Data extracted from a collection:
::::::::::

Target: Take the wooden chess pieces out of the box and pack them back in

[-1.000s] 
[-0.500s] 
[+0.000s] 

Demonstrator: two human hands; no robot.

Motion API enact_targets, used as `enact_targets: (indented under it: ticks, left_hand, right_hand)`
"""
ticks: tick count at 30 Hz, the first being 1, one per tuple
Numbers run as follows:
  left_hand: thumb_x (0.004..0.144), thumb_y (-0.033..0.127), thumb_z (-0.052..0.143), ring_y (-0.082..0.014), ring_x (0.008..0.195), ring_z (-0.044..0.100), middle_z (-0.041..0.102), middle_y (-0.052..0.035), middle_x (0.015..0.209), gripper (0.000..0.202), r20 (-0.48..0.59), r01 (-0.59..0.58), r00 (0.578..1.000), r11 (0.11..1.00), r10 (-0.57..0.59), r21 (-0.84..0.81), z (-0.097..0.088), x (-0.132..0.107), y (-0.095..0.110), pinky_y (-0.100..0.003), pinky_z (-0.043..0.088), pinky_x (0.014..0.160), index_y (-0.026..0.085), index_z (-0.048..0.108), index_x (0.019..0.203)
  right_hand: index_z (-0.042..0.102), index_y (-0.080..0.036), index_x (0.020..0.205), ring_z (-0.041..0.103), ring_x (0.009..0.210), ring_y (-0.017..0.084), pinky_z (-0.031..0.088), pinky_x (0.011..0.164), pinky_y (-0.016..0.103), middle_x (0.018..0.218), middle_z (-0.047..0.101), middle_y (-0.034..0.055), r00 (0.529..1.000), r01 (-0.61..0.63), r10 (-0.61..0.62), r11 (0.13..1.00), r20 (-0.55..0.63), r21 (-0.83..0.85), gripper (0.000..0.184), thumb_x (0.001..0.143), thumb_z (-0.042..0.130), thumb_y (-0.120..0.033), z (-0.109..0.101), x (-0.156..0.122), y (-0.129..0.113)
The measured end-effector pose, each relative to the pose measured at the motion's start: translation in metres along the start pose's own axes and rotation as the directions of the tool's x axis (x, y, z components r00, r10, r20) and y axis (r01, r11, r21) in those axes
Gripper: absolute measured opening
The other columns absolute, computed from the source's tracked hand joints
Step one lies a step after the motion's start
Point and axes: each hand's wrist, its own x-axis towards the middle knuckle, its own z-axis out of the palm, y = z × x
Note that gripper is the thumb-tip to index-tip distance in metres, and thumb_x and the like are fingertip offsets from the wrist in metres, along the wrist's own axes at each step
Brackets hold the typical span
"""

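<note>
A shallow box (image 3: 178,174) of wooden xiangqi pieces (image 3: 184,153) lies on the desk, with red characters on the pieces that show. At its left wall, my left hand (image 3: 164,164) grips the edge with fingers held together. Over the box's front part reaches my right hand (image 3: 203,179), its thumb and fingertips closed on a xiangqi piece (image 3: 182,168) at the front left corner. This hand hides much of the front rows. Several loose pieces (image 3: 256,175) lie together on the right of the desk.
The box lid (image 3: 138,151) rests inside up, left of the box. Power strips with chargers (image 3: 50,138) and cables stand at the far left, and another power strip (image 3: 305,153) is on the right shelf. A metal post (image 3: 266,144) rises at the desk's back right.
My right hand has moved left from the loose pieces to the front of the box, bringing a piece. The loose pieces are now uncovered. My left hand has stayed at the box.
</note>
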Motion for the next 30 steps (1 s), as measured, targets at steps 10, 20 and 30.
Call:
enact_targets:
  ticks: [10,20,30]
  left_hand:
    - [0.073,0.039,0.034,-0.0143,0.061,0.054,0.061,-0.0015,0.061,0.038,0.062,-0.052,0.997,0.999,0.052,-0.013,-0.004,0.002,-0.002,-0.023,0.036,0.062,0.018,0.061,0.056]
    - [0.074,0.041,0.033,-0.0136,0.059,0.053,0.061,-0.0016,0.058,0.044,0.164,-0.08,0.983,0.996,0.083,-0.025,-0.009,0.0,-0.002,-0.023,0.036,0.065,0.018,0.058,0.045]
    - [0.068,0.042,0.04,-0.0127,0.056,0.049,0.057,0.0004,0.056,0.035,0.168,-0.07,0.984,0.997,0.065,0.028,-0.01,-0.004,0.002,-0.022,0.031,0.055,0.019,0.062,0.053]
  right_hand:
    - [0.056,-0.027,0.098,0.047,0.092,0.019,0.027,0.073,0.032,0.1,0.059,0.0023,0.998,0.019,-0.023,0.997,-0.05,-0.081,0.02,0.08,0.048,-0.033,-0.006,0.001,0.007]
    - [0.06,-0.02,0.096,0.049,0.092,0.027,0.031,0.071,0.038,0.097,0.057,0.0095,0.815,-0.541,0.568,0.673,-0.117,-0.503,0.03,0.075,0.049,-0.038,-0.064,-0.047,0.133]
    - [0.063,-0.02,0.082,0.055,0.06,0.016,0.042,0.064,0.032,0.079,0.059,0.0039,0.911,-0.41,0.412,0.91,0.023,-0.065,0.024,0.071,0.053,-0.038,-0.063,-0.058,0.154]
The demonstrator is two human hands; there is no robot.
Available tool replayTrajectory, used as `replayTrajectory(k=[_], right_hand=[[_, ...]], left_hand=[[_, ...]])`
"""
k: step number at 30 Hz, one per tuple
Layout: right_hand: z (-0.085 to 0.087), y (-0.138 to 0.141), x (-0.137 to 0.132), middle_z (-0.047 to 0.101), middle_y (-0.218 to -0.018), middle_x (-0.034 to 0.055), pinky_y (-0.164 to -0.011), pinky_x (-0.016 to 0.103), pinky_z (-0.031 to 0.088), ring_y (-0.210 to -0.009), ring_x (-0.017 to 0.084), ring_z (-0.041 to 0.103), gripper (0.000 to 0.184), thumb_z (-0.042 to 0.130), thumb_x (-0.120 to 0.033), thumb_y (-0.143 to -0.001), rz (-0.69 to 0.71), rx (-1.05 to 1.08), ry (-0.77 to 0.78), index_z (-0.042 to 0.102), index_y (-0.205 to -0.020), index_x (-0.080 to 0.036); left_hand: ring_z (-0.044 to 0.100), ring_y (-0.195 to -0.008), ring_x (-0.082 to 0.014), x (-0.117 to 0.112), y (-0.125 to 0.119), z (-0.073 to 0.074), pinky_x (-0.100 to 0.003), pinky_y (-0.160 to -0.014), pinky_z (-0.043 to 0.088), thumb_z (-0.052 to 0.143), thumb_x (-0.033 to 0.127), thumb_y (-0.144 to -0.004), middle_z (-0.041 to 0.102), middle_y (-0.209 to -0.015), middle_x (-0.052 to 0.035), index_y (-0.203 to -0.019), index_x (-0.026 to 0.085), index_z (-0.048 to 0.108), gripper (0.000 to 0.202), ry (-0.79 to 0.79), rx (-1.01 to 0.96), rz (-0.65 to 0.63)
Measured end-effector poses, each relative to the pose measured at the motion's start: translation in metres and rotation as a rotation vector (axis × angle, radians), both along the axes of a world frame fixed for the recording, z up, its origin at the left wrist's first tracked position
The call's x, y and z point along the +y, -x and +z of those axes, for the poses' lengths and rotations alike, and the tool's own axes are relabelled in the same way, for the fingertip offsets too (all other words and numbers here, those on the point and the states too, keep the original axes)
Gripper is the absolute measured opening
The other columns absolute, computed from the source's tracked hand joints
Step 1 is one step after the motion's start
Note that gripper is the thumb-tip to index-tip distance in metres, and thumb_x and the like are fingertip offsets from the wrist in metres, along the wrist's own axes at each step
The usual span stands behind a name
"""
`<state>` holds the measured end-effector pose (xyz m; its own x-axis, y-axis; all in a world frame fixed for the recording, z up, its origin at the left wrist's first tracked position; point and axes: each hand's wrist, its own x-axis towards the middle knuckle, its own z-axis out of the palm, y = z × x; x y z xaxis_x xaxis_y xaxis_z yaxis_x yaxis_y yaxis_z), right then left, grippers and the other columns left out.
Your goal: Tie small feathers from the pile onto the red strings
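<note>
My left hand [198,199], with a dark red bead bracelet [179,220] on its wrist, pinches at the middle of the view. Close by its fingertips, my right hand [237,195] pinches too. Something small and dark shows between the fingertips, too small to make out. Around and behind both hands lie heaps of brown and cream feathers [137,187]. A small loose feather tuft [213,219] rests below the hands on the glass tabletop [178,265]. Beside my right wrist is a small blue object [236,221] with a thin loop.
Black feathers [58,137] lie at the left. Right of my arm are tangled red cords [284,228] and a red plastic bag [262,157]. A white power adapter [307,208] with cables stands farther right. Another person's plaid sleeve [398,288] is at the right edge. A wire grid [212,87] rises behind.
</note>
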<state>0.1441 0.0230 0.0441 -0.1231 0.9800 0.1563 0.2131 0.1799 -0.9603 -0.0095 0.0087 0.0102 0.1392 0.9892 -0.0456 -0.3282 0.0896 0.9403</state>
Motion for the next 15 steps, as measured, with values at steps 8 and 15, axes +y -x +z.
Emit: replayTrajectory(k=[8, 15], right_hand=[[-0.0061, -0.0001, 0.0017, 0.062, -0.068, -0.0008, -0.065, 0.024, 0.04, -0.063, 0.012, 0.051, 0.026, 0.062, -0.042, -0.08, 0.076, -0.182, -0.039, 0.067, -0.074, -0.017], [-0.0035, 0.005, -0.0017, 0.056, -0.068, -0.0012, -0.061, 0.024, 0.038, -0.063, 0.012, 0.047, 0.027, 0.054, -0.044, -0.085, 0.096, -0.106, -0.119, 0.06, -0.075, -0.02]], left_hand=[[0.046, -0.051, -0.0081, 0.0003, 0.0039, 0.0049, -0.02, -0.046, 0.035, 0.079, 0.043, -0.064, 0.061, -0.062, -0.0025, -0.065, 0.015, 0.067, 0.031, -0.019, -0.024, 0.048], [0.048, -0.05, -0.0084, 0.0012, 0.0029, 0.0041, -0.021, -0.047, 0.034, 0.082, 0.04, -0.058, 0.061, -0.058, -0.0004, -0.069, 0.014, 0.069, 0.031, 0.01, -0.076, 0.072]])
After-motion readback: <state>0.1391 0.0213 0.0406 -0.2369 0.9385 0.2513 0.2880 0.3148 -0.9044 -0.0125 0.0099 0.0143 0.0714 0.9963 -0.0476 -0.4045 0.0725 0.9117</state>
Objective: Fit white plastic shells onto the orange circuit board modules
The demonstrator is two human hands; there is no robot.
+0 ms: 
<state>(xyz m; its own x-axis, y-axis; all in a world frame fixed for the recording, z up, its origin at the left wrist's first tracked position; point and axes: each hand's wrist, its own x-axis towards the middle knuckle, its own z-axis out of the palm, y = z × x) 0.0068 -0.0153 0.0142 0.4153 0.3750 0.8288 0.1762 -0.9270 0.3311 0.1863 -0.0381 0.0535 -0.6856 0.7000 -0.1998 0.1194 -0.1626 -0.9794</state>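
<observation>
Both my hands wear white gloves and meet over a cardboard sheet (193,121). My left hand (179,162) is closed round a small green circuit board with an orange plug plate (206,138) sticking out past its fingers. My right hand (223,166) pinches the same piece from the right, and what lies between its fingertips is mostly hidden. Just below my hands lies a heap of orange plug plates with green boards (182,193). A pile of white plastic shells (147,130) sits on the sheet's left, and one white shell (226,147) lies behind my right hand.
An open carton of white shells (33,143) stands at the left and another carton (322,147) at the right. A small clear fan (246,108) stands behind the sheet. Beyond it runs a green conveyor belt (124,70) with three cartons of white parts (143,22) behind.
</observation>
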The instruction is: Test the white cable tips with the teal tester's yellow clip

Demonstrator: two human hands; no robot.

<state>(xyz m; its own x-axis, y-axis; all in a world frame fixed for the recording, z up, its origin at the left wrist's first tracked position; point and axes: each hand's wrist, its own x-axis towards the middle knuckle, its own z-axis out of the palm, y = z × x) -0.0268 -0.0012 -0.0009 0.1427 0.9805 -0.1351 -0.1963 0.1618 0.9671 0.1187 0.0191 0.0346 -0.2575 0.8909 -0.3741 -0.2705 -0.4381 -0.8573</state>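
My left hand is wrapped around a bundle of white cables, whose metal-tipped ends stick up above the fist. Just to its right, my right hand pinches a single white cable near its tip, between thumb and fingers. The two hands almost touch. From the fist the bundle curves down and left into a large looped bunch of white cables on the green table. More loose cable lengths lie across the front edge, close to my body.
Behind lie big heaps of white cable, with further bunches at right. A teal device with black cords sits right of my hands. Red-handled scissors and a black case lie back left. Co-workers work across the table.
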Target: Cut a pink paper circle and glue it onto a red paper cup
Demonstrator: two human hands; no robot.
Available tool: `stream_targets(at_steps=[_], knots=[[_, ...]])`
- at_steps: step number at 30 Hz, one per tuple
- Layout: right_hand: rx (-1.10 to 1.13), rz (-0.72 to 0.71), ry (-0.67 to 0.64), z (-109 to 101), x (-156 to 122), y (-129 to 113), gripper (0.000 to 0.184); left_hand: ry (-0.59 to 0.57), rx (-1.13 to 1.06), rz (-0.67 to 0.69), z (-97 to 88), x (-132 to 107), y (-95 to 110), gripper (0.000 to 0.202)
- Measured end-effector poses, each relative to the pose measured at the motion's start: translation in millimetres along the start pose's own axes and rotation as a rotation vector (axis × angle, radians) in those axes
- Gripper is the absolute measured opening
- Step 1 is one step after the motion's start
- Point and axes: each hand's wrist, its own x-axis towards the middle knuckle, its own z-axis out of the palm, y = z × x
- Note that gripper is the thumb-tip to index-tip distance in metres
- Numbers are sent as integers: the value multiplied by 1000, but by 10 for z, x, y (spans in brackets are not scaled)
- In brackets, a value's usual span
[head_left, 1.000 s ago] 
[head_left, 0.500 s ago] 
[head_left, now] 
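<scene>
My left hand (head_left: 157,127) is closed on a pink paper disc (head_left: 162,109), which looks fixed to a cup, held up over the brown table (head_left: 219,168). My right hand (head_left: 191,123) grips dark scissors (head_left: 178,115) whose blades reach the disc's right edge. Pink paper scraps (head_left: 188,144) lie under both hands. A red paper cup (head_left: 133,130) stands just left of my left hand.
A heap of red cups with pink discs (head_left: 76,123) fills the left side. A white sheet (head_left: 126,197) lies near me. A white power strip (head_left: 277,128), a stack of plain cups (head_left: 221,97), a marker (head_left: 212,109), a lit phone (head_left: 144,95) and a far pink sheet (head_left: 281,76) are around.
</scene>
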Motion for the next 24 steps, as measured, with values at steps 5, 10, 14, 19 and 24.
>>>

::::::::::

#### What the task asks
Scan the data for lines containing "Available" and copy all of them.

#### The completed task
Available tool replayTrajectory, used as `replayTrajectory(k=[_], right_hand=[[_, ...]], left_hand=[[_, ...]])`
Available tool: `stream_targets(at_steps=[_], knots=[[_, ...]])`

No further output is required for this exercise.